Rising interest rates could pinch bank customers in the UAE following US Fed's decision to hike rates in March 2017 and with more hikes expected this year and the next, according to a new report.
"Customers will find their borrowing costs rising as a result of the Fed rate hike in March 2017, and further rate hikes are possible through 2017 and 2018. Banks, on the other hand, will need to reprice their loan books to reflect the rate hike by the UAE Central Bank, in line with the dollar," said the UAE Banking Federation's latest report released on Sunday.
The UAE's Central Bank has pegged its currency to the US dollars and follows interest rate policy of the Federal Reserve.
The report, however, warned that the local banking sector could face challenges in 2017.
"UAE banks with the most liquidity will see their margins go up. In the longer term, the rate hike will trickle down, affecting auto, personal and home loans and credit cards rates. Rising interest rates, however, may not necessarily impact deposits immediately. Banks will need to manage their costs, especially if they foresee weaker credit demand due to higher rates," it noted.
Rising interest rates in 2017 are expected to further amplify liquidity pressures on banking in the UAE, it added.
Another issue facing the industry is regulatory compliance with Basel III requirements and IFRS9, which will increase costs. Banks also need to adapt to fiscal changes by studying the impact of the introduction of the VAT. As a result, UAE banks will need to optimise their business processes at the same time that they meet these requirements.
"Expectations for the UAE banking system remain modest although UAE credit growth is expected to pick up in 2017. It is projected that there will be signs of improvement in banking performance given growing investments in the non-oil sector, particularly led by the governments of Dubai and Abu Dhabi," the report noted.
According to "Annual Report 2016," oil prices are expected to further recover owing to the Opec agreement to cut oil production. If Opec manages to maintain this cut throughout 2017, oil prices are at less risk of further decline, which could mean that government demand for credit could decrease. It would also increase the likelihood of larger government deposits, as indicated by the positive correlation of government deposits and oil price growth in 2016.
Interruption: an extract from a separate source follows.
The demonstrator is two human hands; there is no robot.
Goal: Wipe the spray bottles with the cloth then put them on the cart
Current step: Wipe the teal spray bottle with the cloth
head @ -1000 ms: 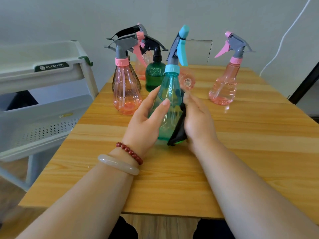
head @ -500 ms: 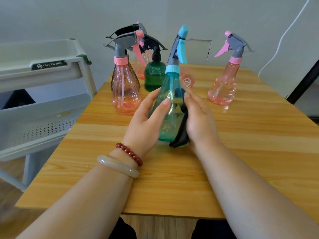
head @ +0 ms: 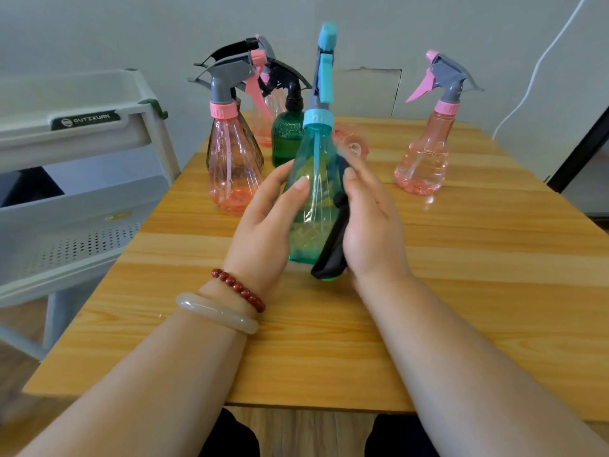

It noted that the larger government deposits will eventually lead to a more liquid banking system that can further support the UAE economy.
The report noted that overall regulatory framework is improving but high credit risk remains worrisome and de-risking is becoming a trend.
AbdulAziz Al Ghurair, Chairman of the Federation, noted that despite the global economic slowdown and plunge in oil price impacting overall growth, the UAE banking sector has remained largely resilient and robust.
"2016 has been an outstanding year for the UAE Banks Federation. We were able to considerably sway the direction of the UAE banking sector towards a more conducive and purposeful direction. Member banks were able to receive comprehensive guidance on key initiatives, from raising industry standards and enhancement of customers experience to promoting financial literacy and Emiratisation."